#### Input data ####

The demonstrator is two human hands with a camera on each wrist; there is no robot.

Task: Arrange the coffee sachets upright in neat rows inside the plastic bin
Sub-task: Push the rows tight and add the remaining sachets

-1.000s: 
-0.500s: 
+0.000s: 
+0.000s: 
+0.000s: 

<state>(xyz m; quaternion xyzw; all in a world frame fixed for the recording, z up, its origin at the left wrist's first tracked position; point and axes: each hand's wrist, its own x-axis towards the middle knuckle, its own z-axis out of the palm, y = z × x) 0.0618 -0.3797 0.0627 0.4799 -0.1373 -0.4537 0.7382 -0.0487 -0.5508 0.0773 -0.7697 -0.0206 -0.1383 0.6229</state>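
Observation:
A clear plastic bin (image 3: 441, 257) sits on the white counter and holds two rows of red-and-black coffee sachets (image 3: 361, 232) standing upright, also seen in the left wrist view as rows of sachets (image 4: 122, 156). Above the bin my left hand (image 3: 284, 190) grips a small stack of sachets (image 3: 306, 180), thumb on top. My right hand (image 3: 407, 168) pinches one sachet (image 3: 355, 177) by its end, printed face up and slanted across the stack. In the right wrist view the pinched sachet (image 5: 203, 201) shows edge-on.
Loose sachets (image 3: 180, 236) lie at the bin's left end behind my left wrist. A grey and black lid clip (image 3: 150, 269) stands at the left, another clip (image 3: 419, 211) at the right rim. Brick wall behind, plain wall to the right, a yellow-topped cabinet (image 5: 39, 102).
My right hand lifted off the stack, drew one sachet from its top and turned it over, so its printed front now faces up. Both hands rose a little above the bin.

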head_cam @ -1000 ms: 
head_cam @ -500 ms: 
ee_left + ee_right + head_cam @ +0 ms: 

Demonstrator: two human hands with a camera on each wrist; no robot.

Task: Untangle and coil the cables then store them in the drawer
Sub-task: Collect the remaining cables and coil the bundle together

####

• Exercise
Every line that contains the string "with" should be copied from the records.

• Response
The demonstrator is two human hands with a camera on each wrist; there is no robot.
Demonstrator: two human hands with a camera on each wrist; no robot.

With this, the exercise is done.